▶ Task to complete
Gather every line below where "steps" appears.

──────── Information supplied

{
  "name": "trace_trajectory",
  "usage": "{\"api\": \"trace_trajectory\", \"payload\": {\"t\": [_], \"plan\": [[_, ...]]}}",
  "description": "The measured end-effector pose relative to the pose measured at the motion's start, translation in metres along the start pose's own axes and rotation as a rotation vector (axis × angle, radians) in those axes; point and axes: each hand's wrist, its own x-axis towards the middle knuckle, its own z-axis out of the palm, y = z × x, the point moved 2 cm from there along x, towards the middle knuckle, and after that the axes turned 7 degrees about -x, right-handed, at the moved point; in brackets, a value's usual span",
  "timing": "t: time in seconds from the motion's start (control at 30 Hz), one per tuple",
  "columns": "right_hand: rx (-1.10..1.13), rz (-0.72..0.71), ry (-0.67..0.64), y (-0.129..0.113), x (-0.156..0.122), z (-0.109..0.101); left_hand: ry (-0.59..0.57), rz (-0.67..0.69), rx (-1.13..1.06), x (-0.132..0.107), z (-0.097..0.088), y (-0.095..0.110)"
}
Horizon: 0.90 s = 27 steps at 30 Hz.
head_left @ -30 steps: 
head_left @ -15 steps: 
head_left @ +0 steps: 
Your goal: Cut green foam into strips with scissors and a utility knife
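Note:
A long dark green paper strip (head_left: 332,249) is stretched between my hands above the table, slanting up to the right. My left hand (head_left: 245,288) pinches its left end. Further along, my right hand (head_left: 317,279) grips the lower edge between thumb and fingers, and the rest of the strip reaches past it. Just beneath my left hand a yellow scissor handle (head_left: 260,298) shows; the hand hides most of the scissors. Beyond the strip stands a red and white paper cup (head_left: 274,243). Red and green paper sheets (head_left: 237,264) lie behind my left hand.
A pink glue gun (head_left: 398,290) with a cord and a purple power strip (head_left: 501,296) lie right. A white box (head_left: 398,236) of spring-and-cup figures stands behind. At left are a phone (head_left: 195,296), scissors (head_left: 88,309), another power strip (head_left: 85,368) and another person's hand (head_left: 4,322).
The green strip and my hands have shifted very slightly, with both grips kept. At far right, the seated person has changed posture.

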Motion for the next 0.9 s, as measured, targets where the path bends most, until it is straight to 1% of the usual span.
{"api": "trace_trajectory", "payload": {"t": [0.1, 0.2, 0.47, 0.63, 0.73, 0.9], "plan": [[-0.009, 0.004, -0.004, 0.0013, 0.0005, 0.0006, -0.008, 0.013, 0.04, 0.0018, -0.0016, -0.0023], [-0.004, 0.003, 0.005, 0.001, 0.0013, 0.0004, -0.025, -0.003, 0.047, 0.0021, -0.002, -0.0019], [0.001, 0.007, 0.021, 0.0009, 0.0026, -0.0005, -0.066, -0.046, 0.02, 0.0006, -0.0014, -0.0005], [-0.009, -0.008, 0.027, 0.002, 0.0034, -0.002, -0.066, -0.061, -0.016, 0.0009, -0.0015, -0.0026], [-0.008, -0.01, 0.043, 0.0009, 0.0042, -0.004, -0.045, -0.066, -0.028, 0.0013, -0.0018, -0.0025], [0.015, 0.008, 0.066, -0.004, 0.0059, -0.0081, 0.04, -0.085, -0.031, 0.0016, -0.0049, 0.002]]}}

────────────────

▶ Answer space
Horizon: 0.90 s = 27 steps at 30 Hz.
head_left @ -30 steps: 
head_left @ -15 steps: 
head_left @ +0 steps: 

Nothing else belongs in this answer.